## What is expected:
Only one stretch of the data below is wanted: the lines starting at the one with "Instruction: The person" and ending at the one with "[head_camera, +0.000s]", both included, given again exactly.

## Provided data:
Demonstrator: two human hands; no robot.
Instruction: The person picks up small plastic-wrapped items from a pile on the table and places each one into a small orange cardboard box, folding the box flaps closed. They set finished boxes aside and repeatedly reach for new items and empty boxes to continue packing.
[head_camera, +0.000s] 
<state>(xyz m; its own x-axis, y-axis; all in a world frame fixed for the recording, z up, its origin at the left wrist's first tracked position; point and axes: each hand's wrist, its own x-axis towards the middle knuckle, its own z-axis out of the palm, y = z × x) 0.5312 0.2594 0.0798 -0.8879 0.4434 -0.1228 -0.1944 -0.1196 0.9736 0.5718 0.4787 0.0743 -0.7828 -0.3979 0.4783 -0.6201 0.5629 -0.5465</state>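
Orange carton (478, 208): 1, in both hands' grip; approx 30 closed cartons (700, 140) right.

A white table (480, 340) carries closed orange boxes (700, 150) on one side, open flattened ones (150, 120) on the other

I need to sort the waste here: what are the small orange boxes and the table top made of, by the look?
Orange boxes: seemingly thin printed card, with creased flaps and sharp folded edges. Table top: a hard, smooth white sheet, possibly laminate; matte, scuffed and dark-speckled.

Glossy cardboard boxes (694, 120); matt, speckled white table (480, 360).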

## Completed exercise:
Instruction: The person picks up small plastic-wrapped items from a pile on the table and places each one into a small orange cardboard box, folding the box flaps closed. They set finished boxes aside and repeatedly reach for new items and empty boxes to continue packing.
[head_camera, +0.000s] 

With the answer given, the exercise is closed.